Our systems underwent a substantial refresh last year with the retirement of the Solaris-based M9000 systems, and their replacement by new X86/Intel based hardware. This hardware was largely added to the existing "SW cluster" and eventually replaced it completely. However, this gradual replacement did not address issues in the base structure of that cluster, such as an old scheduler system, and a less than cutting-edge file system. To enable our users to make efficient use of the new hardware, we decided that it is time for a re-design of our main compute cluster. Some of our storage components reach their "end of life" phase and will be retired within a year.

Rather than permanently operating two separate clusters, we will move both our users and the compute hardware from one cluster/network to the other. In the interest of consistency, we can not make this process optional. We must move all our users to the new cluster by early 2018 when service contracts for the old components run out.

What's Different ?

The new cluster is based on a newer version of the same CentOS operating system. We have replaced the scheduler with SLURM, which is the same as is used on the new Compute Canada "GP" systems. We also replaced the "use" system by the more powerful and standard "lmod". Here are the main changes in table format.

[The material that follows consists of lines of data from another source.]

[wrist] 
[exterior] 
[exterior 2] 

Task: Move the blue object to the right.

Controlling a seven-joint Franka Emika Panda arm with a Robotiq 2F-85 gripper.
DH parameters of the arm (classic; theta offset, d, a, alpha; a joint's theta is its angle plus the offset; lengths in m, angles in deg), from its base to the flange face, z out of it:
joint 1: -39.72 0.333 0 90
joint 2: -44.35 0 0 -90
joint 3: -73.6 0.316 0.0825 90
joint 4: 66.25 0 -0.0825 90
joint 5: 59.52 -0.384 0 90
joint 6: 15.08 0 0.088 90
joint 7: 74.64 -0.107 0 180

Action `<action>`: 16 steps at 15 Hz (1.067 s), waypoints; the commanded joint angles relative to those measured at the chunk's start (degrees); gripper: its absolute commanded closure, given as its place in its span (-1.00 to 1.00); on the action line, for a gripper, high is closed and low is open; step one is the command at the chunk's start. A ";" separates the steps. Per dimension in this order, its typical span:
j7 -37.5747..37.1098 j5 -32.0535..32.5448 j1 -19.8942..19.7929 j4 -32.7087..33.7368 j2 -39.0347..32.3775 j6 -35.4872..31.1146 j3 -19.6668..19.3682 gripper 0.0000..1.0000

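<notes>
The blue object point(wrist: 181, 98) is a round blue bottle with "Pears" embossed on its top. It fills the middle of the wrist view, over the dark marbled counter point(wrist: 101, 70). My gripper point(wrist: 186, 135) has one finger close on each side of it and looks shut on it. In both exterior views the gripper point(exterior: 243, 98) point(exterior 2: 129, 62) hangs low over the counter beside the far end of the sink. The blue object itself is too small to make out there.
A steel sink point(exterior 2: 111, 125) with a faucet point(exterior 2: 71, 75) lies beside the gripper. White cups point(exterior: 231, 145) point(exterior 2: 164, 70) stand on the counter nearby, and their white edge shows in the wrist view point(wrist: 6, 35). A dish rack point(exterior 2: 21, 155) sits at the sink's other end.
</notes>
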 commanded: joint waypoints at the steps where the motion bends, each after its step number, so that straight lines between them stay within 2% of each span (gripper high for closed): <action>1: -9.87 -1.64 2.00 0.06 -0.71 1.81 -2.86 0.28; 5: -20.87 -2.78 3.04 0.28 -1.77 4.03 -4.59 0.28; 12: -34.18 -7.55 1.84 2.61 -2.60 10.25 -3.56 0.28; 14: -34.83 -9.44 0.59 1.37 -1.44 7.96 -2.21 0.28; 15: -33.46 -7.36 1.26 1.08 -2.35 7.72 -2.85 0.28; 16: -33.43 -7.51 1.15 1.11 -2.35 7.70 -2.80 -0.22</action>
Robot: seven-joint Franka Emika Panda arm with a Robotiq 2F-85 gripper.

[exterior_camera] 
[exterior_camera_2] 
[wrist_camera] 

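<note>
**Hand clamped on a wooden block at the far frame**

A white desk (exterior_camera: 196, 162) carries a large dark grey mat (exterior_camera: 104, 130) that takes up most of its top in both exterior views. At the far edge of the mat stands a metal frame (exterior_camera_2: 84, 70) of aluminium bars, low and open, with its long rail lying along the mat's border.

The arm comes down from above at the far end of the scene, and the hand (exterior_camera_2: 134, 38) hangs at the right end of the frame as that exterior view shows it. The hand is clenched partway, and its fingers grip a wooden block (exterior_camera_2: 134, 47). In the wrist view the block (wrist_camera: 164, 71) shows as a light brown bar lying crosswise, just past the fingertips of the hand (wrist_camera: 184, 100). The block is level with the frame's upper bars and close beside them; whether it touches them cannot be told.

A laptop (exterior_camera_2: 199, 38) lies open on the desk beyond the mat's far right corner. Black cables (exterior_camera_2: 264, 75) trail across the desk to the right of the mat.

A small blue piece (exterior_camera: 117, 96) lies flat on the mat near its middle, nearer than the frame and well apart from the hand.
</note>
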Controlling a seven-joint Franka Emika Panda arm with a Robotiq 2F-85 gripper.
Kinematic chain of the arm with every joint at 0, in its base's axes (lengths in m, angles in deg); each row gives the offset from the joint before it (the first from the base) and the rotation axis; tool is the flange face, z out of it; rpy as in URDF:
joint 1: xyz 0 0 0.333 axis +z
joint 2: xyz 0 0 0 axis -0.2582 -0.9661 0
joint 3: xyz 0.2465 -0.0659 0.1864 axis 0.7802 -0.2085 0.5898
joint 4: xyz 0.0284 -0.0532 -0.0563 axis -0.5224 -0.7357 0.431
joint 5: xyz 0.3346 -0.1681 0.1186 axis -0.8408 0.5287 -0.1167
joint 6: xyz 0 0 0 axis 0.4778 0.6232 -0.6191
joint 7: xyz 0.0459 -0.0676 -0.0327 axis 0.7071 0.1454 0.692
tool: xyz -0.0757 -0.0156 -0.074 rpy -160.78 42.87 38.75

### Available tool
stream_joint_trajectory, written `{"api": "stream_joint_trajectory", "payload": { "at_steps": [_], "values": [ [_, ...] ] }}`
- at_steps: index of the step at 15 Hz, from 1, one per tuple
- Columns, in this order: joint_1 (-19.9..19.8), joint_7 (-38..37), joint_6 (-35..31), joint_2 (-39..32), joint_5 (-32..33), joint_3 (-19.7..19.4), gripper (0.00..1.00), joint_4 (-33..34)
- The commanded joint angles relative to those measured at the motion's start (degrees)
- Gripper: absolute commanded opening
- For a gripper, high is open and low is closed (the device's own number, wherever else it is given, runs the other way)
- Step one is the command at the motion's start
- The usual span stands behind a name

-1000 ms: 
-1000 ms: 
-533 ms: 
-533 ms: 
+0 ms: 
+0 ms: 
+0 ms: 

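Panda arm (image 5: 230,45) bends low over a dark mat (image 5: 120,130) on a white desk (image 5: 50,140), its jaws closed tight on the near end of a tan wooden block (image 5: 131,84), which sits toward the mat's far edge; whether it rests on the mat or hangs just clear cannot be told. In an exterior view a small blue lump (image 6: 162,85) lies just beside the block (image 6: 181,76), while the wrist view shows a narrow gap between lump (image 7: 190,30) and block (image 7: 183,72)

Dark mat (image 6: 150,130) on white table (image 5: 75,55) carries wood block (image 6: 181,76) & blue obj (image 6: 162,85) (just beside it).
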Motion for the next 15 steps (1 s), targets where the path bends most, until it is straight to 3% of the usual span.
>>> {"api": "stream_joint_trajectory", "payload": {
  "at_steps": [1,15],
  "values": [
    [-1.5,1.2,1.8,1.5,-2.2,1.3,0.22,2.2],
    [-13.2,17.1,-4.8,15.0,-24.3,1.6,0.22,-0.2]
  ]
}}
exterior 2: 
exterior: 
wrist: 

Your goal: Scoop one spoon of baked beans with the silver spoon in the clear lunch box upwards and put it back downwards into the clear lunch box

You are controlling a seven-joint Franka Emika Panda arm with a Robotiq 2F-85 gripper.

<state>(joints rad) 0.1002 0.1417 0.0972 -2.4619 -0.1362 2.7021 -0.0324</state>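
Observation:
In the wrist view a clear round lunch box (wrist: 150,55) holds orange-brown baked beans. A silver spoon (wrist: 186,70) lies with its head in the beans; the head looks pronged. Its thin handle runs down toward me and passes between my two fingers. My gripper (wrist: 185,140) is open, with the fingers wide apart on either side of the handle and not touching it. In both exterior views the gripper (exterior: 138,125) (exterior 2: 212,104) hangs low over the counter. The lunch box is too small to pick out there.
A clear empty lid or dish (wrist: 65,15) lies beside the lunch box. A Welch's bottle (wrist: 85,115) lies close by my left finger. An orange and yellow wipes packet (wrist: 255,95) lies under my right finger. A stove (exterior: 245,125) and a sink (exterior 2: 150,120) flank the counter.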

	new SW (Linux) cluster	new CAC (Frontenac) cluster
Operating system	CentOS 6	CentOS 7
File system type	ZFS	GPFS
Scheduler	Sun Grid Engine (SGE)	SLURM
Software manager	usepackage	lmod
Backup management	samfs	Hierarchical Storage Management (HSM)

Migration Time Table

Different users will migrate at different times. We have been moving data to the new file system for months, so that at the time when "it's your turn" your data will already be available on the new system. Here is a month-by-month outline of who will move when. If you want to migrate ahead of schedule, or you have compelling reasons to delay the move, please get in touch with us at cac.help@queensu.ca

Month (2017)	Who moves ?
September	De-actived users User who have not run a scheduled job for > 6 months Volunteers
October	New accounts (i.e. new users will be going straight to Frontenac) User who have not run a scheduled job for > 3 months Volunteers
November	New accounts (i.e. new users will be going straight to Frontenac)
December	New accounts (i.e. new users will be going straight to Frontenac) Everyone

We will transfer hardware from the "old" cluster (SW) to the new one (Frontenac) to accommodate the migrated users. This means that in the transition period, the old cluster will gradually become smaller while the new one grows. Dedicated hardware will be moved when its users migrate.

IMPORTANT DEADLINES

In the final phase of the migration process, all users receive a notification email and are asked to make themselves familiar wit the new systems. Here is a list of important dates that our users should keep in mind when planning to use our systems in the time period between November 2017 and February 2018.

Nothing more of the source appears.